● YOUR ASSIGNMENT: Each record below must be retyped exactly, with nothing left out.

● LISTED RECORDS:
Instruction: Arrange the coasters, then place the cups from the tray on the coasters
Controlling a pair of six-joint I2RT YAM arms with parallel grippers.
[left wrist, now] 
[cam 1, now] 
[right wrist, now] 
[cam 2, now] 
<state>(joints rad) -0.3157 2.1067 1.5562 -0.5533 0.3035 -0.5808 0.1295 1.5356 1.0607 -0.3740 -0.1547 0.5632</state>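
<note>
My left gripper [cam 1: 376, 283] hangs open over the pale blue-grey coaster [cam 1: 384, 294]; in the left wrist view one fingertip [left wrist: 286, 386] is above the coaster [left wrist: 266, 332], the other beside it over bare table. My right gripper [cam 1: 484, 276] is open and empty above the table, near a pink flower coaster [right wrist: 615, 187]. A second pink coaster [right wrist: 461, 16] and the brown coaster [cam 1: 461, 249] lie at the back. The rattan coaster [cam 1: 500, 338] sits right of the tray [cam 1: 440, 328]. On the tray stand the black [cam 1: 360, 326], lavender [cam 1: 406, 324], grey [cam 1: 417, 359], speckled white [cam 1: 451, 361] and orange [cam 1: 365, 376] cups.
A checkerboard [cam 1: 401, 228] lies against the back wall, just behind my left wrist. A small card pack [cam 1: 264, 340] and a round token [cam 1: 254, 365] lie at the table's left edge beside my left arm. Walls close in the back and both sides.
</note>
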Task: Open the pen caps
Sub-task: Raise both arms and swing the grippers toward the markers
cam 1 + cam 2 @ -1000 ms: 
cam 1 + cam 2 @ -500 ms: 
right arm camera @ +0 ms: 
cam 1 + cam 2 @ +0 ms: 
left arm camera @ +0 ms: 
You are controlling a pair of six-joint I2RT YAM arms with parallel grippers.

● EXPECTED ANSWER:
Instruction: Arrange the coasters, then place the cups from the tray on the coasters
Controlling a pair of six-joint I2RT YAM arms with parallel grippers.
[left wrist, now] 
[cam 1, now] 
[right wrist, now] 
[cam 2, now] 
<state>(joints rad) -0.3157 2.1067 1.5562 -0.5533 0.3035 -0.5808 0.1295 1.5356 1.0607 -0.3740 -0.1547 0.5632</state>
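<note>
My left gripper [cam 1: 376, 283] hangs open over the pale blue-grey coaster [cam 1: 384, 294]; in the left wrist view one fingertip [left wrist: 286, 386] is above the coaster [left wrist: 266, 332], the other beside it over bare table. My right gripper [cam 1: 484, 276] is open and empty above the table, near a pink flower coaster [right wrist: 615, 187]. A second pink coaster [right wrist: 461, 16] and the brown coaster [cam 1: 461, 249] lie at the back. The rattan coaster [cam 1: 500, 338] sits right of the tray [cam 1: 440, 328]. On the tray stand the black [cam 1: 360, 326], lavender [cam 1: 406, 324], grey [cam 1: 417, 359], speckled white [cam 1: 451, 361] and orange [cam 1: 365, 376] cups.
A checkerboard [cam 1: 401, 228] lies against the back wall, just behind my left wrist. A small card pack [cam 1: 264, 340] and a round token [cam 1: 254, 365] lie at the table's left edge beside my left arm. Walls close in the back and both sides.
</note>
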Task: Open the pen caps
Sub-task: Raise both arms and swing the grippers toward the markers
cam 1 + cam 2 @ -1000 ms: 
cam 1 + cam 2 @ -500 ms: 
right arm camera @ +0 ms: 
cam 1 + cam 2 @ +0 ms: 
left arm camera @ +0 ms: 
You are controlling a pair of six-joint I2RT YAM arms with parallel grippers.

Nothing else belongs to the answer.